EXERCISE INSTRUCTIONS: Scan the entries below for the word "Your", then copy each line that holds it.

BEGIN GIVEN RECORDS

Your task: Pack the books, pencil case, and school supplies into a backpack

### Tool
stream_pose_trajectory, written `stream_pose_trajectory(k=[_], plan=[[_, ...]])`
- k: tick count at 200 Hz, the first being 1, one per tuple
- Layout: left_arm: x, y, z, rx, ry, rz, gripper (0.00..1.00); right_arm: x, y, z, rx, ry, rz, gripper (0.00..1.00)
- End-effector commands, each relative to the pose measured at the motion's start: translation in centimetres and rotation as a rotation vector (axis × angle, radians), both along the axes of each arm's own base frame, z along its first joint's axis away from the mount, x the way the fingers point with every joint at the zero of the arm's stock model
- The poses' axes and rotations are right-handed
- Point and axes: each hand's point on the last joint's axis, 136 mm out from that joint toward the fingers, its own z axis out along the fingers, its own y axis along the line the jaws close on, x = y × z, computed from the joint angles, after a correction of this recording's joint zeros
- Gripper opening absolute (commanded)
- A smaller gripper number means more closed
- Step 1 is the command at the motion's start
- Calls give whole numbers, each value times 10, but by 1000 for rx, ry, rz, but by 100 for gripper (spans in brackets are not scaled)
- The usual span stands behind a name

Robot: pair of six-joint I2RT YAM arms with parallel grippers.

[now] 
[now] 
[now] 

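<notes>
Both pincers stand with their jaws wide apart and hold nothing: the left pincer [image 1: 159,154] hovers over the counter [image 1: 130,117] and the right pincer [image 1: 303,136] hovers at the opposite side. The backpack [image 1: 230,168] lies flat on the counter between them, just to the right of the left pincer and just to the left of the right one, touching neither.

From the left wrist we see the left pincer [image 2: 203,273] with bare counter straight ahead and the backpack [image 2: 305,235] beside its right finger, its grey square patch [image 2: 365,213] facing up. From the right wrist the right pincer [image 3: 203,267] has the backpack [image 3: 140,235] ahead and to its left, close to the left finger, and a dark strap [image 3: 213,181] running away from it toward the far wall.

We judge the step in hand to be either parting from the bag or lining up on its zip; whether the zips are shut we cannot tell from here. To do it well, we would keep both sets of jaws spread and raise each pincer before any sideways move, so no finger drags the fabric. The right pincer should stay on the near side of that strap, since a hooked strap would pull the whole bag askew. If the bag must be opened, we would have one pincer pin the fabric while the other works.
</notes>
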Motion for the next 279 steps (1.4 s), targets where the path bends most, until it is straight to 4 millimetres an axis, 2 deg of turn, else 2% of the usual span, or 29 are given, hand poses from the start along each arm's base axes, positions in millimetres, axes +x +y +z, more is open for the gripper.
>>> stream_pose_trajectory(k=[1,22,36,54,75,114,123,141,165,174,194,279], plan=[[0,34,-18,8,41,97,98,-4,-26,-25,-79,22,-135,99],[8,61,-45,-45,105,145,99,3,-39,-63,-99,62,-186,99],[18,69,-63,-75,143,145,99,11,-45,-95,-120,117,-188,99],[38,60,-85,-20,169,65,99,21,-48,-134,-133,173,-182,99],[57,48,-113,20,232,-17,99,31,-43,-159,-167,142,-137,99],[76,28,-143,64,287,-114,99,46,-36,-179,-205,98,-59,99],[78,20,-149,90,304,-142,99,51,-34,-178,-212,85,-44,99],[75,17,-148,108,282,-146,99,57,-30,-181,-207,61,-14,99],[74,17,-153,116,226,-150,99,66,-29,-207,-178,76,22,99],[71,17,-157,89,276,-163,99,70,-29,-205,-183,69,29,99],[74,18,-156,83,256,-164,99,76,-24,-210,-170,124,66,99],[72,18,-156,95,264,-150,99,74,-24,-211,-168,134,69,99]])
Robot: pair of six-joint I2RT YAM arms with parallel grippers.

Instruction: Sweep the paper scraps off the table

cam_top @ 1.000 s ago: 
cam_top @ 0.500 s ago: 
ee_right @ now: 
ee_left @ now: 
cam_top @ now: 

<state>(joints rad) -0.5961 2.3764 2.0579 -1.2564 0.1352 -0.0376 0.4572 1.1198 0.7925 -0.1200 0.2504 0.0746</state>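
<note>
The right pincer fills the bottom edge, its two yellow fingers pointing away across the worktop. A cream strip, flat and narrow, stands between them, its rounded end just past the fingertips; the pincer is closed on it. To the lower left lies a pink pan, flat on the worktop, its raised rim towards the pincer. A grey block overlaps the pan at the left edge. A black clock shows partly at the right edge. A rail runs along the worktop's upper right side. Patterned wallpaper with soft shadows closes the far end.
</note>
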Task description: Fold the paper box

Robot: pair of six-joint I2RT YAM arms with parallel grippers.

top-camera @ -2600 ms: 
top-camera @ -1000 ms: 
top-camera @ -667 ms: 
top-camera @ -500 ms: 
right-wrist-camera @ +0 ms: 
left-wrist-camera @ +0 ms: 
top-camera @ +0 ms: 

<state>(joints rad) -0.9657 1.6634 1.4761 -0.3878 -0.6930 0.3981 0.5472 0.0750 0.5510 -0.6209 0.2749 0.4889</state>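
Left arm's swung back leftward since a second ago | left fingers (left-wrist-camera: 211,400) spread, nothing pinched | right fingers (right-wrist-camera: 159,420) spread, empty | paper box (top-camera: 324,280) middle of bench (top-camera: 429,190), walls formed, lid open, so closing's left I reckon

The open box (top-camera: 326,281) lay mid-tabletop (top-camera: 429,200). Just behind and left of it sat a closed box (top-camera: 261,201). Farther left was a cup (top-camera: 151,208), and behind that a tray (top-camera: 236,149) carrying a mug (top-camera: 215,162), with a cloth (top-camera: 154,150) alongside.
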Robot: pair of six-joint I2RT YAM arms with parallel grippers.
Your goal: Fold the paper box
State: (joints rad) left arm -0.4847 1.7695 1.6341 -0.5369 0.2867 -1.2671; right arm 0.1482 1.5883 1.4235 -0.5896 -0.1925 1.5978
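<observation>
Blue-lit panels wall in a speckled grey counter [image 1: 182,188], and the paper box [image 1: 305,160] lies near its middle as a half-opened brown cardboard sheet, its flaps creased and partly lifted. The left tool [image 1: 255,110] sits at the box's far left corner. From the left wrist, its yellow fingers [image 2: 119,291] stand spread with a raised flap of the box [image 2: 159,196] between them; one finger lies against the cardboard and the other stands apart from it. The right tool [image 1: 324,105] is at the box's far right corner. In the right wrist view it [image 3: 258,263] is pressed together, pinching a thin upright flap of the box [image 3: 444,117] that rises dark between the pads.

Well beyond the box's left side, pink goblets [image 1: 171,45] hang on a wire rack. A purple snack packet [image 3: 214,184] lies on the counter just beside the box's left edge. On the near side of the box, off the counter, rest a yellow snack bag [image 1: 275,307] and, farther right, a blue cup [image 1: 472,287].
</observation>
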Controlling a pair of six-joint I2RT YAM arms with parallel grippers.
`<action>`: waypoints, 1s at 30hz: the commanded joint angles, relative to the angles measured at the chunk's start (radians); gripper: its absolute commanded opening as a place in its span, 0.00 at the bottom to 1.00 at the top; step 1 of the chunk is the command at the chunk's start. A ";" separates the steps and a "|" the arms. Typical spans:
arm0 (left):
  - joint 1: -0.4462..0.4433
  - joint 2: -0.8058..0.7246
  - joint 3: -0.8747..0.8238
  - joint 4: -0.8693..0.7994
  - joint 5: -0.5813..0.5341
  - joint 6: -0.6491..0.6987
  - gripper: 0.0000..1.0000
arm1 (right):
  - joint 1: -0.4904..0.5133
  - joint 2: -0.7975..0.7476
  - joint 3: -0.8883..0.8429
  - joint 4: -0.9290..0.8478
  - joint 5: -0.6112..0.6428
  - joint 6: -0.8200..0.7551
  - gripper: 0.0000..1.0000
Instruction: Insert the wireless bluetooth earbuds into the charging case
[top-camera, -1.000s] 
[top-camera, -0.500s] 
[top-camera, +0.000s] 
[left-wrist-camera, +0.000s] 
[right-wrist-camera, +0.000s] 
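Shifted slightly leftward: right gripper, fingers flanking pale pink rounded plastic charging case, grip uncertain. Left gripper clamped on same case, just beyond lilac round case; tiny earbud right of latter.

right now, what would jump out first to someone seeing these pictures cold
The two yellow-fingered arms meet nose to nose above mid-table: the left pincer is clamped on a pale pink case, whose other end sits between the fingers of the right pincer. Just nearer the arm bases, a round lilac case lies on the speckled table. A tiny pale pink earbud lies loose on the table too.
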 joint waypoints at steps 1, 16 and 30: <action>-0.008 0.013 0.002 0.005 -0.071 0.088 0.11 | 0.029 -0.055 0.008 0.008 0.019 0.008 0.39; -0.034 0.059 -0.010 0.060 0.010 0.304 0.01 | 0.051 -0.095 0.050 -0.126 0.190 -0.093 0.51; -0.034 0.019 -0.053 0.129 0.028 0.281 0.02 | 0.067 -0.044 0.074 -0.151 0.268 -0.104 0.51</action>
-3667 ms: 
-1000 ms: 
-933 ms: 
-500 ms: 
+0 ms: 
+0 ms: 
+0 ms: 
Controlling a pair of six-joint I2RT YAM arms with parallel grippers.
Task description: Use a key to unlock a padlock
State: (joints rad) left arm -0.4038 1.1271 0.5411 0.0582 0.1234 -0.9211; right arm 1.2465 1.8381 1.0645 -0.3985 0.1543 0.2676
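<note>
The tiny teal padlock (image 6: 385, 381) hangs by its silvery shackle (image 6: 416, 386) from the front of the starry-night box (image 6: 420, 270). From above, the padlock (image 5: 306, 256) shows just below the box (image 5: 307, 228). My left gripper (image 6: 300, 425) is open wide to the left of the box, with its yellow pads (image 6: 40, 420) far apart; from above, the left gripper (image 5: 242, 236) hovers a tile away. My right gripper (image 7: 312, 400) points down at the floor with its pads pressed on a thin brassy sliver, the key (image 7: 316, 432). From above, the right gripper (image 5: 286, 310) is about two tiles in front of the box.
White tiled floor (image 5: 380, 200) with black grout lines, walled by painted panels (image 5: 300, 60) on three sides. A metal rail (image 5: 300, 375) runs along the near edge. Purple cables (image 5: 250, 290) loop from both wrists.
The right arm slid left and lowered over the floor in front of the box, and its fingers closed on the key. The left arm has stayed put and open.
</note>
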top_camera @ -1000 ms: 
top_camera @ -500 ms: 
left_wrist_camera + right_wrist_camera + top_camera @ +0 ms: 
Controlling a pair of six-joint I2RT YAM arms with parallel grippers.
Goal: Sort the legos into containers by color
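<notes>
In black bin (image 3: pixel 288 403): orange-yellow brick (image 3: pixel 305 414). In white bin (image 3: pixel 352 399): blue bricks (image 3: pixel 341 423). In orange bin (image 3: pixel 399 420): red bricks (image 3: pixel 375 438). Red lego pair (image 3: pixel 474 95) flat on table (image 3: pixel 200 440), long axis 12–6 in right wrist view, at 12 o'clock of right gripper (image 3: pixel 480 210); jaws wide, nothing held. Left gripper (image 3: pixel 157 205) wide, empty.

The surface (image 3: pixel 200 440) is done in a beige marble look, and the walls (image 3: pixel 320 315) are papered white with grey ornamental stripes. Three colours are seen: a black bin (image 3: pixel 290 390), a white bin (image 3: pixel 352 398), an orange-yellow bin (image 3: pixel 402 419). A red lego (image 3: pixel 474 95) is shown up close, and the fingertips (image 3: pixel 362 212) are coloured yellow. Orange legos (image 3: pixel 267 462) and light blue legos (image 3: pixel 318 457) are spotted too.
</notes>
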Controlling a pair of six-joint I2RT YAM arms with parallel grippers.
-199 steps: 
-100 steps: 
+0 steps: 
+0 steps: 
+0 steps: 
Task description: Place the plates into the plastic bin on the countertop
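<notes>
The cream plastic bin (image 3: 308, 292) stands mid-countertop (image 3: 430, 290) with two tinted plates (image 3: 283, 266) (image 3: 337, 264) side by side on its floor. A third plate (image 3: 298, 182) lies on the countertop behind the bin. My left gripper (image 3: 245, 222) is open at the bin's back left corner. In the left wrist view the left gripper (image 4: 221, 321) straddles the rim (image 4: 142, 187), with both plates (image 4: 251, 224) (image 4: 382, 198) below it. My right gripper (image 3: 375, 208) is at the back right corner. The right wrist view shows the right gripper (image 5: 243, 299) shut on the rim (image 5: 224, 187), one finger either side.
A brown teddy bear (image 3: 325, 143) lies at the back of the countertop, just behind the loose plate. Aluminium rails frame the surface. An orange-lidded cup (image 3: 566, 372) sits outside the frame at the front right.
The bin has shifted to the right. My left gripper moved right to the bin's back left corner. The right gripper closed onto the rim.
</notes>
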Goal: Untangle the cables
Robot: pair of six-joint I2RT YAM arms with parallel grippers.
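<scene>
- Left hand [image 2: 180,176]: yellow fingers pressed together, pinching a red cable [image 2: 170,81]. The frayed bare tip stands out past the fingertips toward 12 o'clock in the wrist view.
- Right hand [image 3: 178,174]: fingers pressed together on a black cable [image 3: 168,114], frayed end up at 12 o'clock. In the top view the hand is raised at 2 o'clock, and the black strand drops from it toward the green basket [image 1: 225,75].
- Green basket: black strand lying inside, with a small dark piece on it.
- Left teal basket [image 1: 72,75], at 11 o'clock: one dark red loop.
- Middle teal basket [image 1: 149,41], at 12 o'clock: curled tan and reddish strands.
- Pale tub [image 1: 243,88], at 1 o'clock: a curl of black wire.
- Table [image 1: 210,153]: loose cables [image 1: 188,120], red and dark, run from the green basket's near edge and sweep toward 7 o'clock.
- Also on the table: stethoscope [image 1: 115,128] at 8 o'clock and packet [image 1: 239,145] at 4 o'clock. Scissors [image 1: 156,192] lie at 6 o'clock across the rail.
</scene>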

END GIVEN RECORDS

TASK OUTPUT:
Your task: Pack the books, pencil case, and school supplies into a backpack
Your goal: Fold the paper box

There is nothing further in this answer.